What to work on
Write out, word for word and with no pictures, each line below from the one containing "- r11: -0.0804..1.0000" through the one containing "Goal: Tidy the", both included, and no other line.

Collected material
[Start of section]

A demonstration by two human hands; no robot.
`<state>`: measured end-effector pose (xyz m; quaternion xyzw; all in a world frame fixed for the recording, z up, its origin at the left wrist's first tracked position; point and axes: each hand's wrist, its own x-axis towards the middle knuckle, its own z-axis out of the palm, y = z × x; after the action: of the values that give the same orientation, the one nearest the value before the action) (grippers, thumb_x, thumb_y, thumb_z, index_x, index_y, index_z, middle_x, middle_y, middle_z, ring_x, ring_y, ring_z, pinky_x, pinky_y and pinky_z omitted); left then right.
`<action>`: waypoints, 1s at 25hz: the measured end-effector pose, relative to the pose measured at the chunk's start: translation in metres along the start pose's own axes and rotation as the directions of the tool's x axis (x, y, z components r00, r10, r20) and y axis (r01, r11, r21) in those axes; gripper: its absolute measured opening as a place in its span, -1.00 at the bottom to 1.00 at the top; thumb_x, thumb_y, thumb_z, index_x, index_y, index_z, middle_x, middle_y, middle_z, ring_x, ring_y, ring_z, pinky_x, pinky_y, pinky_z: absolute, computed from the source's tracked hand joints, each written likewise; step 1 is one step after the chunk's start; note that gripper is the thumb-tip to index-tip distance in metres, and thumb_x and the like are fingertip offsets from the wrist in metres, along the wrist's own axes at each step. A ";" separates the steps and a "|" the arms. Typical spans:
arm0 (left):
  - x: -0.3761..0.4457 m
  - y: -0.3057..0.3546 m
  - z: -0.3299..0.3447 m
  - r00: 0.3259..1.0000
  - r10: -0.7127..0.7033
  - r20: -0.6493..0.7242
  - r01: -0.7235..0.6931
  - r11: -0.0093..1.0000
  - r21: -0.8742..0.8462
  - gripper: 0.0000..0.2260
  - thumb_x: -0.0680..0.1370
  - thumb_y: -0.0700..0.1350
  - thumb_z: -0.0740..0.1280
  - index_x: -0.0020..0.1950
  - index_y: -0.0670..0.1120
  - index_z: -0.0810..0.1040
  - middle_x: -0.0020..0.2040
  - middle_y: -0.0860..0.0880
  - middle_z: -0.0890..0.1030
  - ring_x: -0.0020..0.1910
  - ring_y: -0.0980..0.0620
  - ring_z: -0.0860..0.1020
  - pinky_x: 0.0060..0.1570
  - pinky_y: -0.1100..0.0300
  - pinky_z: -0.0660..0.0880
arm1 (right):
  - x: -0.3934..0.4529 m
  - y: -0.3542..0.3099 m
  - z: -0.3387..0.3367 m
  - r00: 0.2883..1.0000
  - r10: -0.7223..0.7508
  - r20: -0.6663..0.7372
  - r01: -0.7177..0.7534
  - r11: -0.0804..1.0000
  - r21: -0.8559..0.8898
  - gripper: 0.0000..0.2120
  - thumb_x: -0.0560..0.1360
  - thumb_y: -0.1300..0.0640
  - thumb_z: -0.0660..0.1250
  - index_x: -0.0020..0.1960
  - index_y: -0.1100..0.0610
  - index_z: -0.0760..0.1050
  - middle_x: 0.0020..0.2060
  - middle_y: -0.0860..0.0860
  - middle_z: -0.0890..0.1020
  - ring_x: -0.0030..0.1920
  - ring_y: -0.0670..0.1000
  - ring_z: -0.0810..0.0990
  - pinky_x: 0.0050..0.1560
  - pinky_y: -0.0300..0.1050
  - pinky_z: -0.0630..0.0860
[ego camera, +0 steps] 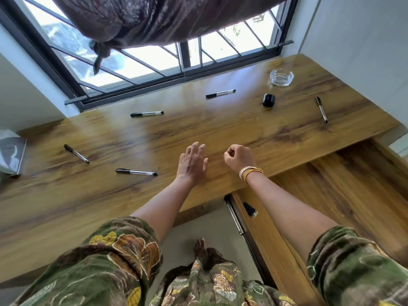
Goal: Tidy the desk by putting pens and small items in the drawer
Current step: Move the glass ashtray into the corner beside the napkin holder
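Several black-capped pens lie scattered on the wooden desk (220, 129): one at the near left (136, 172), one further left (76, 153), one in the middle (146, 113), one toward the window (220, 93) and one at the far right (321, 109). A small black case (268, 100) stands near the right pen. My left hand (192, 163) lies flat on the desk with straight fingers. My right hand (239, 159), with bracelets at the wrist, is curled into a fist just above the desk and holds nothing that I can see. The drawer (331, 195) stands pulled out at the lower right, with a small black object (250, 209) at its near left.
A glass ashtray (281, 77) sits at the desk's far right corner. A book (11, 153) lies at the left edge. A barred window (154, 58) with a knotted curtain (154, 18) runs behind the desk. My bare foot (200, 248) is on the floor below.
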<state>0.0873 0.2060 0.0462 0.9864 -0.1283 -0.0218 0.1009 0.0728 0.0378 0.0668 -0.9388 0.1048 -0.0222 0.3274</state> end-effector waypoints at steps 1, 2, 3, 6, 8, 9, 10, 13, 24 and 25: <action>0.004 -0.007 -0.002 1.000 -0.003 -0.009 0.003 1.000 -0.006 -0.52 0.62 -0.01 0.19 0.51 -0.09 0.22 0.50 -0.10 0.24 0.45 -0.11 0.27 0.32 -0.05 0.34 | 0.006 -0.003 0.004 1.000 -0.005 0.002 0.005 1.000 0.004 -0.85 0.45 0.13 0.31 -0.17 0.17 0.61 -0.20 0.11 0.70 -0.15 0.13 0.64 -0.15 -0.17 0.49; 0.008 -0.014 -0.003 1.000 -0.002 -0.015 0.002 1.000 -0.009 -0.53 0.62 -0.01 0.19 0.50 -0.09 0.24 0.49 -0.09 0.27 0.45 -0.10 0.29 0.32 -0.05 0.33 | 0.012 -0.007 0.006 1.000 -0.006 0.009 0.006 1.000 0.004 -0.86 0.45 0.13 0.31 -0.17 0.16 0.61 -0.20 0.10 0.70 -0.14 0.13 0.64 -0.14 -0.15 0.51; 0.012 -0.020 -0.004 1.000 -0.001 -0.018 0.001 1.000 -0.013 -0.54 0.61 -0.02 0.19 0.50 -0.09 0.25 0.48 -0.09 0.29 0.45 -0.09 0.30 0.32 -0.04 0.33 | 0.018 -0.010 0.009 1.000 -0.008 0.012 0.008 1.000 0.001 -0.86 0.45 0.13 0.30 -0.17 0.16 0.61 -0.20 0.10 0.70 -0.14 0.12 0.63 -0.13 -0.14 0.52; 0.028 -0.039 -0.006 0.999 -0.025 -0.029 0.023 0.999 -0.048 -0.56 0.61 -0.02 0.20 0.48 -0.09 0.29 0.47 -0.08 0.33 0.44 -0.08 0.32 0.31 -0.04 0.34 | 0.038 -0.023 0.017 1.000 -0.011 0.020 0.011 1.000 0.000 -0.86 0.43 0.15 0.30 -0.17 0.16 0.62 -0.20 0.08 0.70 -0.12 0.12 0.63 -0.09 -0.13 0.53; 0.041 -0.049 -0.011 0.998 -0.049 -0.048 0.045 0.996 -0.079 -0.57 0.61 -0.03 0.20 0.47 -0.09 0.30 0.46 -0.08 0.35 0.43 -0.09 0.33 0.31 -0.04 0.33 | 0.052 -0.030 0.022 0.999 -0.024 0.038 0.025 1.000 -0.012 -0.86 0.42 0.16 0.30 -0.17 0.16 0.62 -0.20 0.08 0.70 -0.11 0.12 0.63 -0.08 -0.13 0.52; 0.047 -0.053 -0.014 0.997 -0.055 -0.054 0.050 0.995 -0.088 -0.57 0.61 -0.03 0.20 0.47 -0.10 0.31 0.45 -0.09 0.35 0.43 -0.10 0.33 0.30 -0.05 0.33 | 0.058 -0.033 0.025 0.999 -0.027 0.042 0.028 0.999 -0.023 -0.87 0.42 0.16 0.30 -0.17 0.16 0.62 -0.19 0.08 0.70 -0.11 0.12 0.63 -0.08 -0.12 0.52; 0.054 -0.058 -0.017 0.997 -0.056 -0.059 0.051 0.995 -0.091 -0.58 0.61 -0.04 0.20 0.46 -0.10 0.32 0.44 -0.08 0.37 0.42 -0.09 0.34 0.30 -0.04 0.33 | 0.065 -0.036 0.028 0.999 -0.025 0.042 0.026 0.999 -0.035 -0.86 0.42 0.17 0.29 -0.17 0.15 0.62 -0.19 0.08 0.70 -0.10 0.13 0.63 -0.07 -0.11 0.53; 0.072 -0.076 -0.024 0.995 -0.071 -0.067 0.064 0.993 -0.098 -0.59 0.60 -0.03 0.21 0.45 -0.09 0.34 0.42 -0.07 0.38 0.41 -0.09 0.35 0.29 -0.03 0.32 | 0.085 -0.049 0.039 0.999 -0.028 0.047 0.030 0.998 -0.052 -0.86 0.41 0.17 0.28 -0.17 0.14 0.62 -0.20 0.07 0.69 -0.10 0.14 0.63 -0.07 -0.07 0.56; 0.113 -0.132 -0.031 0.987 -0.153 0.040 0.156 0.981 -0.112 -0.53 0.62 0.04 0.18 0.50 -0.07 0.25 0.54 -0.13 0.19 0.53 -0.10 0.16 0.44 -0.20 0.13 | 0.142 -0.097 0.087 0.989 -0.148 -0.016 0.144 0.977 -0.161 -0.85 0.43 0.21 0.27 -0.15 0.16 0.62 -0.10 0.12 0.58 -0.08 0.15 0.60 -0.06 0.01 0.59; 0.118 -0.128 -0.031 0.990 -0.130 0.045 0.135 0.984 -0.118 -0.53 0.62 0.04 0.18 0.51 -0.06 0.25 0.55 -0.13 0.19 0.53 -0.10 0.16 0.44 -0.20 0.12 | 0.146 -0.096 0.085 0.988 -0.149 -0.031 0.141 0.974 -0.176 -0.85 0.43 0.22 0.27 -0.14 0.17 0.62 -0.09 0.13 0.58 -0.07 0.16 0.60 -0.04 0.03 0.59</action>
<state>0.2352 0.3030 0.0486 0.9842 -0.0627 -0.0546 0.1565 0.2423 0.1317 0.0553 -0.9681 0.0448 -0.0574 0.2396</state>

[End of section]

Reply to the exercise
  - r11: -0.0804..1.0000
  - r21: -0.8559..0.8898
  - gripper: 0.0000..0.2120
  - thumb_x: -0.0560..0.1360
  - thumb_y: -0.1300..0.0640
  - thumb_z: -0.0660..0.1250
  - index_x: -0.0020..0.1960
  - index_y: -0.1100..0.0610
  - index_z: -0.0760..0.1050
  - middle_x: 0.0020..0.2060
  - middle_y: -0.0860..0.0860
  - middle_z: -0.0890..0.1020
  - ring_x: -0.0030..0.1920
  - ring_y: -0.0670..0.1000
  - ring_z: -0.0810..0.0990
  - pinky_x: 0.0050..0.1560
  - pinky_y: -0.0300..0.1050
  - pinky_z: -0.0630..0.0860
[ego camera, +0 steps] 
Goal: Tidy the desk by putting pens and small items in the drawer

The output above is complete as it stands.